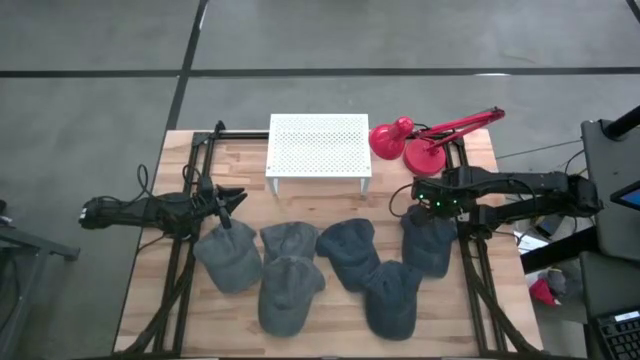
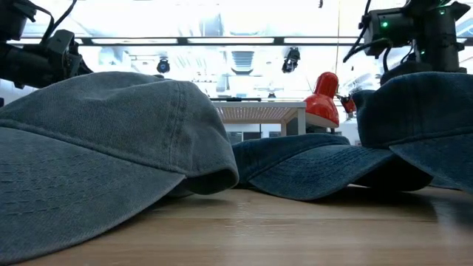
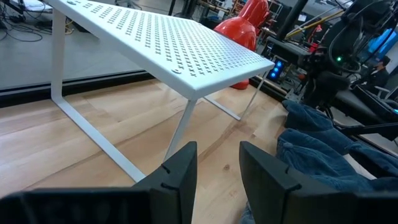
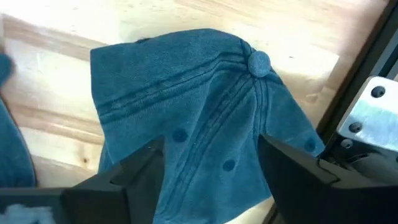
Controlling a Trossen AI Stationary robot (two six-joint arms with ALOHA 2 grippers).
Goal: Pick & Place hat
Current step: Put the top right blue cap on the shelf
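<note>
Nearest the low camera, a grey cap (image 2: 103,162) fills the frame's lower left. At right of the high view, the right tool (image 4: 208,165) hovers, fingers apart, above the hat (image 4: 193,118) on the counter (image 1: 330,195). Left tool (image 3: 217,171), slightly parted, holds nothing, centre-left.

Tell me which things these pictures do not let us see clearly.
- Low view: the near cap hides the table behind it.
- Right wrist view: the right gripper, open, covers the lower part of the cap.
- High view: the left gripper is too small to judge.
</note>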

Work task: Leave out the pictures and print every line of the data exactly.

Written solution:
Controlling a Trossen AI Stationary robot (two six-joint arms with ALOHA 2 grippers).
Goal: Pick & Place hat
Current step: Put the top right blue cap on the shelf
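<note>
Nearest the low camera, a grey cap (image 2: 103,162) fills the frame's lower left. At right of the high view, the right tool (image 4: 208,165) hovers, fingers apart, above the hat (image 4: 193,118) on the counter (image 1: 330,195). Left tool (image 3: 217,171), slightly parted, holds nothing, centre-left.

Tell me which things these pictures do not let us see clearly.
- Low view: the near cap hides the table behind it.
- Right wrist view: the right gripper, open, covers the lower part of the cap.
- High view: the left gripper is too small to judge.
</note>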

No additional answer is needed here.